WHAT THIS TASK INVOLVES: Search the entries below for the word "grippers" and copy every line where it appears.

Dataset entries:
......

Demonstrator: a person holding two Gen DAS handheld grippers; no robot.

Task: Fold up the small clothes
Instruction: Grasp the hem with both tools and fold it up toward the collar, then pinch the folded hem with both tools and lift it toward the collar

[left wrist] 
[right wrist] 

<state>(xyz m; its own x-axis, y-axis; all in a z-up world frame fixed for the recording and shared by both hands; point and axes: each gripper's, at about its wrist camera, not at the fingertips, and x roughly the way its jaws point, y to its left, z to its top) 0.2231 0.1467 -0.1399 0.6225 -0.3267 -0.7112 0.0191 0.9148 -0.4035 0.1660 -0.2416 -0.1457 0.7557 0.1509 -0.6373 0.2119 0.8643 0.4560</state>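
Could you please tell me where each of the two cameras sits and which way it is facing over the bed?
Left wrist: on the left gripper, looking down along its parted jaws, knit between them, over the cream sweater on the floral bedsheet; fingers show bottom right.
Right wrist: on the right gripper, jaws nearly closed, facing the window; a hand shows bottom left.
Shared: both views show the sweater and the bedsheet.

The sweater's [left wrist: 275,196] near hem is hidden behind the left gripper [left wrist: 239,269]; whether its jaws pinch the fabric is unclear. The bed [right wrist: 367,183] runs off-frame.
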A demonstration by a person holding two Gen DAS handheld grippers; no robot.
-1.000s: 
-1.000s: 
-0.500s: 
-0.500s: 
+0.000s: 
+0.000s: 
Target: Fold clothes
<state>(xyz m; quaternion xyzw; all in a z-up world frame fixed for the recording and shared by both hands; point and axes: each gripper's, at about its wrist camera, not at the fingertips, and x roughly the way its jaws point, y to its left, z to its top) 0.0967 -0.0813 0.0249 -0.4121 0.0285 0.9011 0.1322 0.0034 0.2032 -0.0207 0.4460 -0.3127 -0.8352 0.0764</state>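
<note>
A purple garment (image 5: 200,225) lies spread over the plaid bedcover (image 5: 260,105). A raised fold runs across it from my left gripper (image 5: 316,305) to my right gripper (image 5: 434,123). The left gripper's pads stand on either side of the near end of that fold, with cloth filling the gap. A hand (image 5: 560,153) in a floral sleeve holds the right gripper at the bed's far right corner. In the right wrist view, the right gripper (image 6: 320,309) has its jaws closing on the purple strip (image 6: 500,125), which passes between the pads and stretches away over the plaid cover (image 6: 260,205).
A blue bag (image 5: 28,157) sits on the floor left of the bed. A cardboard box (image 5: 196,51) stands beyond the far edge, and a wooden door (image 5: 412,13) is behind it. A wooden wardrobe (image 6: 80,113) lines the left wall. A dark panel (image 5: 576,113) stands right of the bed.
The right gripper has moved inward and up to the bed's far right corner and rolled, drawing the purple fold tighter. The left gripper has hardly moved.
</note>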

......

WRITTEN RESPONSE:
Demonstrator: a person holding two Gen DAS handheld grippers; no robot.
A demonstration by a person holding two Gen DAS handheld grippers; no robot.

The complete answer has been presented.